There’s no denying that administrative activities are critical to any organization, but by themselves they are seldom enough to achieve high levels of performance. As we reported a few days ago, the World Health Organization has just made public the results of a study that shows that a simple set of surgical safety checklists was able to reduce deaths in the operating room by an astounding forty percent, and major complications by a third.
The point bears repeating: one of the simplest and cheapest forms of information technology, the checklist, applied to the cognitive side of surgery in addition to its administrative side, reduced deaths by forty percent.
That doesn’t mean that creating the checklists was trivial. It required surveying specialists across the globe, as well as careful analysis and refining of their responses. This was knowledge work, research in its real sense, and surely it profited from IT. But it hadn’t been done before because the healthcare system as a whole (we are talking here of systemic characteristics to which there are exceptions, of course) is rather more focused in improving their record keeping that in improving the cognitive skills of its professionals, when the latter has at least as much of an impact as the former.
Healthcare is an appalling example because of the loss of life involved, but it’s not the only one. In fact, most organizations have a blind spot when it comes to what, exactly, is the Knowledge Economy about. Gathering information, indexing it, putting it online, collaborating on it, are useful steps, but they are no substitute for the business of thinking, and most organizations today, whether they have realized or not, are in that business.
The National Research Council offers six general recommendations based on their study. Rewriting them for greater generality, we think they are valid for a wide set of organizations:
- Focus on the right metric. This is a cliché, yes. Consultants have been urging you to do that for the last few decades. But it’s useful to keep in mind that most organizations reward, consciously or not, deniability over efficacy: The problem isn’t screwing up, but screwing up without some written —digital if you are ahead of the curve— proof that it wasn’t really your fault. This skews the incentives for people away from intellectual work (finding out things) and toward administrative work (getting receipts for things).

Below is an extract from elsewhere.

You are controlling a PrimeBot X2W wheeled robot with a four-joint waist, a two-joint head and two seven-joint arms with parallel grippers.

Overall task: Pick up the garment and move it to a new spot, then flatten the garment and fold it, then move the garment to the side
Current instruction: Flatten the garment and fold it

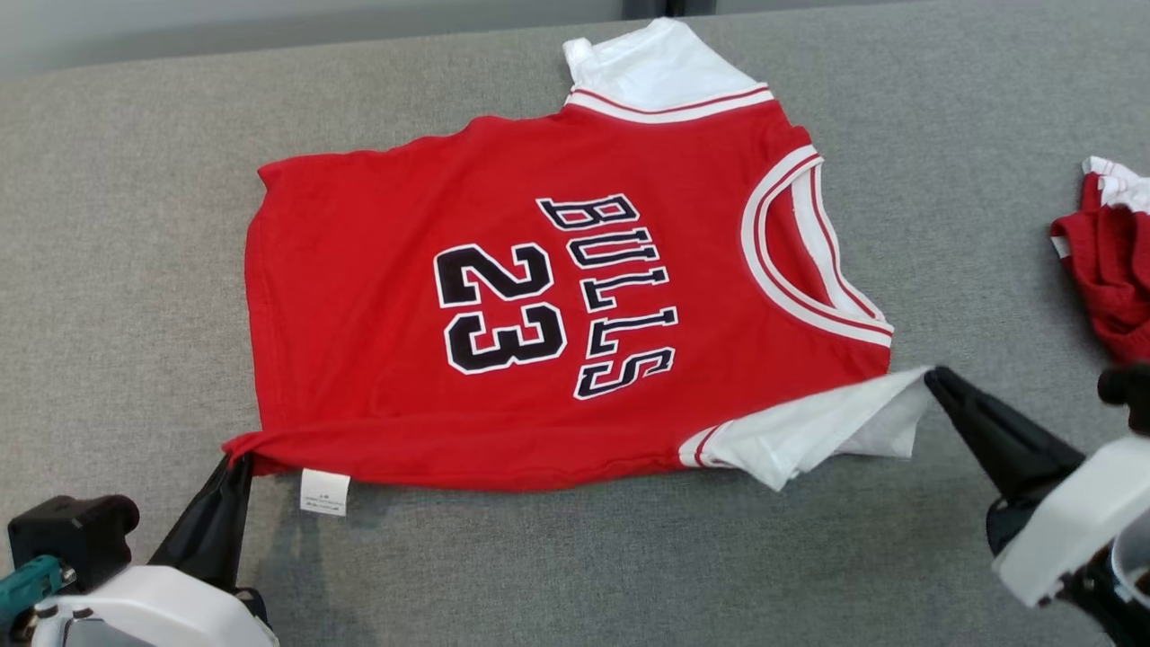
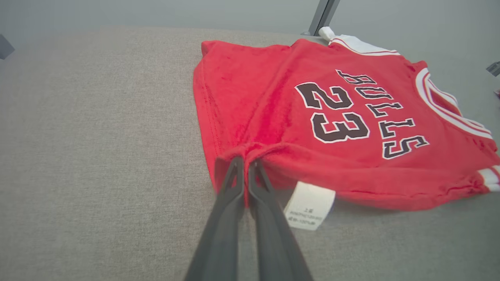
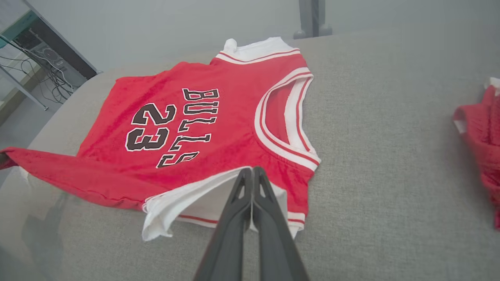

- Improve at the small scale. Except for very specific cases, large groups don’t think, individuals do. Collaboration and debate are important, but they are things you do with thoughts, not things you do instead of thinking. Begin by supporting individual thinking, and then scale up to small groups.
- Shift from task-specific transactions to cognitive support. This is the critical point. Unless you invest as much on technology for people to think about what to put in their reports as you invest on the technology they use to write and file those reports, you will end up with many carefully indexed and formatted reports from which your organization will extract almost no value at all. They will be valuable to people’s careers, of course, because failing to file reports gets you in trouble, but filing reports with no thought behind them doesn’t.
- Encourage research on system-level organizational understanding, computable knowledge structures, and human-computer interfaces. In other words, become better at understanding in a sophisticated way how organizations work, how knowledge is extracted from data, and how people interacts with computers. Properly used, these intellectual tools are very useful to avoid some of the pitfalls that turn IT into record-keeping and nothing but record-keeping.
- Aggregate data. Records aren’t bad by themselves. They are one of the raw materials of thought. But they need to be used, and for that, they need to be available in useful ways. This is one of the few aspects in which we think organizations are moving in the right direction, with databases becoming generally more comprehensive, useful and transparent.
- Improve cross-disciplinary education and training. A famous computer scientist once said Computer science isn’t about computers, just as astronomy isn’t about telescopes. It still remains true. Organizations tend to train people to use computers, without training them in understanding the information they can access through those computers, and how they can use that information to acquire useful and novel knowledge. This wastes both technological resources and the people’s potential.